BALICITIZEN

Ikuti perkembangan terkini Indonesia di lapangan dengan berita berbasis fakta PosPapusa, cuplikan video eksklusif, foto, dan peta terbaru.

Harga batu bara naik karena usulan Uni Eropa untuk melarang impor batu bara Rusia


Foto: ANP

Harga batu bara naik karena usulan Uni Eropa untuk melarang impor batu bara Rusia. Potensi sanksi dari Uni Eropa mengancam pasokan bahan bakar ini di seluruh dunia, karena pasar batu bara sudah mengalami volatilitas harga yang belum pernah terjadi sebelumnya akibat gangguan produksi dan masalah pasokan akibat pandemi Corona.

Rusia adalah pemasok batubara termal terbesar ketiga di dunia yang digunakan oleh pembangkit listrik dan mendominasi penjualan ke negara-negara Eropa.
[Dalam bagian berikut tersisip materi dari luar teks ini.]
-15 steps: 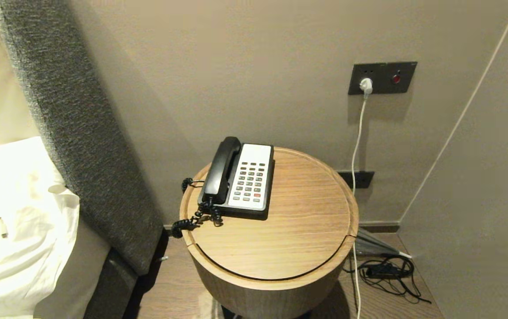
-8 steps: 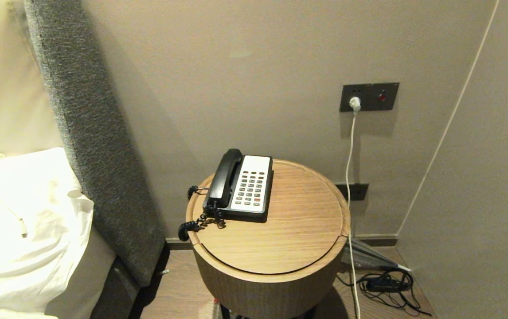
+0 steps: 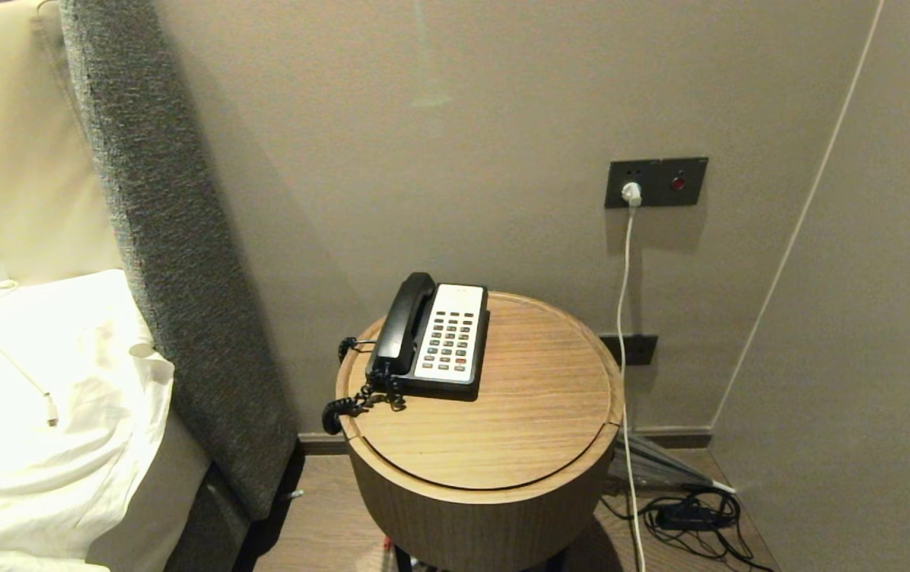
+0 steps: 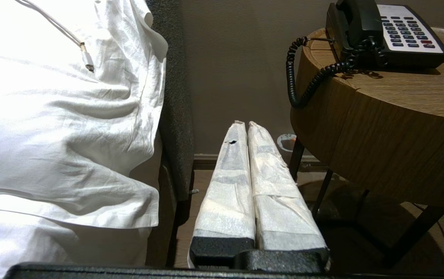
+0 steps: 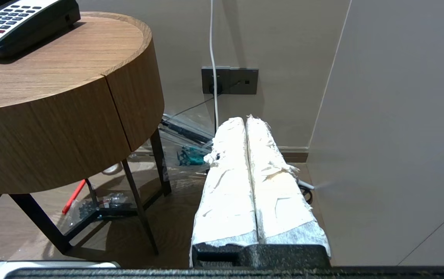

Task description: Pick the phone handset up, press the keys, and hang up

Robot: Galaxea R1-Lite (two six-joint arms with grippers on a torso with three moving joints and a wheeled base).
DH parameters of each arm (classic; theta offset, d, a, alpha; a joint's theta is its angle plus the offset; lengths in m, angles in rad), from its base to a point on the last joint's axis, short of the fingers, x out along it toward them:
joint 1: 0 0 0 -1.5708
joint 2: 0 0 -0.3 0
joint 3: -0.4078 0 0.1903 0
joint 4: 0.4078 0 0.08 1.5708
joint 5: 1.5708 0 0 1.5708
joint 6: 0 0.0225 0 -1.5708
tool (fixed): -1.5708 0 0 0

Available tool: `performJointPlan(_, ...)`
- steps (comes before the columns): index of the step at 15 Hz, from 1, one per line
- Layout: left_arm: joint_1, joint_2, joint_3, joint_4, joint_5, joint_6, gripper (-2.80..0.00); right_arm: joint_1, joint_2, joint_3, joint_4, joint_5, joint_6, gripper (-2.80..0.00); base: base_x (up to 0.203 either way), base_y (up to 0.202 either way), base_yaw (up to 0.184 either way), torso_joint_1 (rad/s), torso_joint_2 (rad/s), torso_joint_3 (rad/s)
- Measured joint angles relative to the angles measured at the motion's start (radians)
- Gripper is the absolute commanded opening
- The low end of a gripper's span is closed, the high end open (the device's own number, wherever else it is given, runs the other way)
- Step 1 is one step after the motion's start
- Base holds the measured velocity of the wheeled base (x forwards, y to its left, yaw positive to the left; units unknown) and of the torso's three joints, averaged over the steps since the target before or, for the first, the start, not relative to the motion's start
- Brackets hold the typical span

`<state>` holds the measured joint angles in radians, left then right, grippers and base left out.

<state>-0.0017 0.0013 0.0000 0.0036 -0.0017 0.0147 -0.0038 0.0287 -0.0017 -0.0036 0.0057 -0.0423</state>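
Beside the bed, the phone handset point(image 3: 402, 324) is cradled at the desk's point(image 3: 503, 429) ten o'clock; both parked end effectors, pressed together, should be parted first.

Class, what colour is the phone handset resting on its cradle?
Glossy black; the phone handset shows best in the head view.

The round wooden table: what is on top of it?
Only the phone base with the phone handset cradled; its coiled cord hangs over the table edge. Beneath the phone is hidden.
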Motion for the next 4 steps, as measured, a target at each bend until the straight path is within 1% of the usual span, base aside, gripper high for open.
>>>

Menurut Statistik Belanda (CBS) pada tahun 2020, lebih dari 40 persen batu bara dan lignit yang diimpor oleh Belanda untuk digunakan sendiri berasal dari Rusia.

Komisi Eropa pada hari Selasa mengusulkan paket kelima sanksi Uni Eropa terhadap Rusia atas perang di Ukraina, termasuk larangan impor batubara Rusia. Proposal tersebut masih membutuhkan persetujuan dari negara-negara Uni Eropa.
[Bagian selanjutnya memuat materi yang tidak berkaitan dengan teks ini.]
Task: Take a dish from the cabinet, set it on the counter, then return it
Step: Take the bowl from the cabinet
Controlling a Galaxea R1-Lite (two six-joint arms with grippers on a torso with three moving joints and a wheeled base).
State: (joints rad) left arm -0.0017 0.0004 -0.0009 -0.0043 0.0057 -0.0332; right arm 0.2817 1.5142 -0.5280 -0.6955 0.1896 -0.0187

Harga batubara untuk April naik lebih dari 6 persen menjadi $281 per ton. Ini adalah peningkatan terbesar dalam hampir dua minggu, menurut ICE Futures Europe. Harga diperkirakan akan naik lebih lanjut karena negara-negara UE mencari alternatif untuk batu bara Rusia.

Penambang di Indonesia, pengisi batubara terbesar untuk pembangkit listrik, telah dihubungi oleh beberapa pembeli potensial dari Uni Eropa. Negara-negara tersebut antara lain Italia, Spanyol, Polandia, dan Jerman, kata Hendra Senadiah, direktur eksekutif Asosiasi Pertambangan Batubara Indonesia.
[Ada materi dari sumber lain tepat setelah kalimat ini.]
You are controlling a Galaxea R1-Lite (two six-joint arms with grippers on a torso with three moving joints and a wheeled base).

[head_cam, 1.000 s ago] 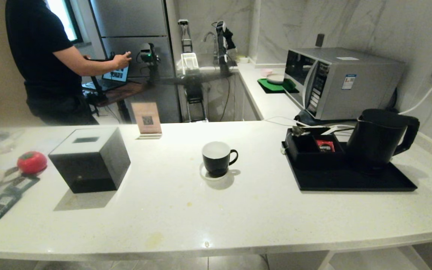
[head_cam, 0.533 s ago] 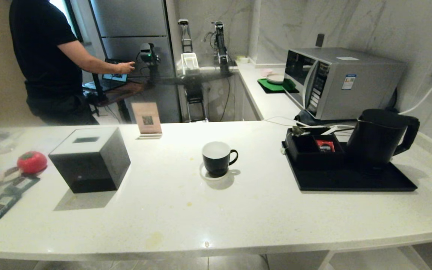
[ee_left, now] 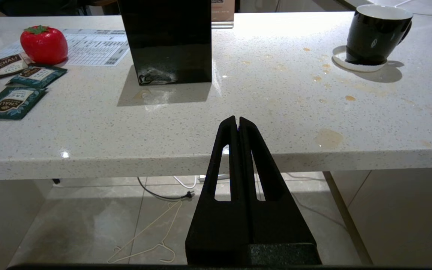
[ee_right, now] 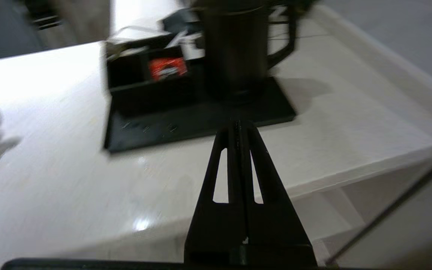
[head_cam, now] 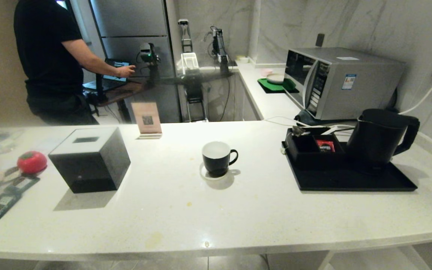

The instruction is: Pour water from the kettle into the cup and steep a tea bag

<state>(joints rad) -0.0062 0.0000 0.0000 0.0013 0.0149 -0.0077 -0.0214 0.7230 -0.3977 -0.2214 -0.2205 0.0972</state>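
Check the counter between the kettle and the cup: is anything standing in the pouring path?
Nothing visible blocks it. The kettle stands on the black tray; the compartment box sits beside it toward the cup, but low. Between tray and cup the counter shows only stains.

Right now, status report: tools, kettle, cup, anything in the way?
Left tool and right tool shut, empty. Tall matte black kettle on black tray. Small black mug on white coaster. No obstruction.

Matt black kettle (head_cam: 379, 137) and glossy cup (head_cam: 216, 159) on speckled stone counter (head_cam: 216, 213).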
Belum jelas apakah pemasok Indonesia dapat menambah pasokan karena kapasitas cadangan yang terbatas dan harus memprioritaskan kebutuhan domestik terlebih dahulu untuk memastikan pasokan energi dalam negeri. Produsen di Australia, eksportir batubara besar lainnya, mengindikasikan bahwa mereka memiliki peluang terbatas untuk meningkatkan penjualan ke Eropa.

READ  Indonesia di ambang bencana karena variabel delta

“Investasi yang rendah dalam kapasitas baru dan permintaan yang relatif kuat di Asia telah mencegah kesenjangan yang ditinggalkan oleh sanksi terhadap ekspor Rusia dari penutupan,” kata analis Australia dan Grup Perbankan Selandia Baru dalam sebuah laporan pada hari Rabu. Menurut analis, Rusia menyumbang sekitar 18 persen dari ekspor batu bara global pada tahun 2020.